En cette fin de XXe siècle, l’accord assurant la coexistence pacifique du monde des hommes et de celui des démons va bientôt expirer. Taki est un Garde Noir, un guerrier de l’ombre chargé de lutter contre les monstres qui pénètrent dans la dimension des humains. L'organisation secrète pour qui il travaille lui confie une mission de la plus haute importance : protéger Guiseppe Maiyart, un des futurs signataires du traité de paix. La vie du vieil homme est en effet menacée par un groupe de terroristes de l’autre monde. Pour l’aider dans sa tâche, on impose à Taki une partenaire, Makie, démone de son état.

Wicked City fleure bon les années 80. Non pas que la réalisation soit à la rue, elle est même très correcte pour l’époque, mais certains éléments ont de quoi raviver notre fibre nostalgique. En premier lieu, le spectateur découvre un chara-design comme on en fait plus : Taki et son visage carré, Makie et ses yeux anormalement étirés en largeur… sans oublier Maiyart, le vieux fou pervers qui ne ressemble à rien avec ses bosses et ses oreilles pointues. En second lieu, les musiques et bruitages, so old school, mais néanmoins très appropriés. Enfin, la mise en scène nous replonge elle aussi dans le passé avec ses backgrounds clignotants pour épileptiques et ses effets de ralentis qui suspendent la narration au vol.

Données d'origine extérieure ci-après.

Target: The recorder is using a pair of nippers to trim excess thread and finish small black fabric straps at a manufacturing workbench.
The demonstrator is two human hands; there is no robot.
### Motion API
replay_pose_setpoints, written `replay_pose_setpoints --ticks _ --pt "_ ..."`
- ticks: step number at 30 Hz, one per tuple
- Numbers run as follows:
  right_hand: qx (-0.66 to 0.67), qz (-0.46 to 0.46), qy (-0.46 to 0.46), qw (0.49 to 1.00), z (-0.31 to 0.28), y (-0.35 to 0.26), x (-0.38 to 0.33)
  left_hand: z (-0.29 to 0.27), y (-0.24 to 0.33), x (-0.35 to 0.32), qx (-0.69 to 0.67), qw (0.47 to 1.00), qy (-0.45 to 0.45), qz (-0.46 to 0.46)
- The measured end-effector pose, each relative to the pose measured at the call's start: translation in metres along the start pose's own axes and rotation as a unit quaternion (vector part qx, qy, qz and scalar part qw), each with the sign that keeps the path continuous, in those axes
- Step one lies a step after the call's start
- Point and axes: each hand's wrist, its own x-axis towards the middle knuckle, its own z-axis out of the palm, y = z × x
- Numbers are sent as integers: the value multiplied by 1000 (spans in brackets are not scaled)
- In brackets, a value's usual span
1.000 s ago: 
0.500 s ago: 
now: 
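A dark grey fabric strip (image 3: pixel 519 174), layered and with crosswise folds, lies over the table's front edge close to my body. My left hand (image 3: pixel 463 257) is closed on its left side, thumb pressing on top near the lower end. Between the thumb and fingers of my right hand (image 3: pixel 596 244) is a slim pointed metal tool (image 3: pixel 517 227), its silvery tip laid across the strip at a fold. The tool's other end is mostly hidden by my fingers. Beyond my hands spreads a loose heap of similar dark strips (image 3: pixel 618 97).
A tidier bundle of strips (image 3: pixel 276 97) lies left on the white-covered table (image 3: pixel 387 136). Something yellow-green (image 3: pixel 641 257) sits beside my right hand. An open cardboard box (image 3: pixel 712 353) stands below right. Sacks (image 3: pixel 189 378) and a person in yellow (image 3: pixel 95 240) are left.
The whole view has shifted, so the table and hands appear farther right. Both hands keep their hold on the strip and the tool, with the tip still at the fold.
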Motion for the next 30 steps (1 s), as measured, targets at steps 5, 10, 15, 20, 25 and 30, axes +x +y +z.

A mon sens, la plus grande qualité du film reste le design de ses démons. Pour ne pas trop spoiler, je me contenterai d’évoquer la femme-vagin, la femme-savon et la femme-araignée… mais d’autres surprises plutôt inspirées viennent compléter cette galerie infernale. L’ambiance horrifique et malsaine fonctionne bien, celle-ci étant renforcée par quelques scènes dignes d’un hentai. Les réalisateurs n’avaient pas froid aux yeux et sont allés assez loin de ce côté là. En revanche, ils ne se sont pas vraiment foulés pour le scénario. Les petits rebondissements assurent un bon rythme mais la fin reste assez bidon et je regrette de ne pas avoir eu d’aperçu de la dimension des démons.

Un chouette film de démons assez crade et dérangeant, mais dont le scénario aurait sans doute pu être soigné davantage. Ca reste un bon divertissement fort bien réalisé.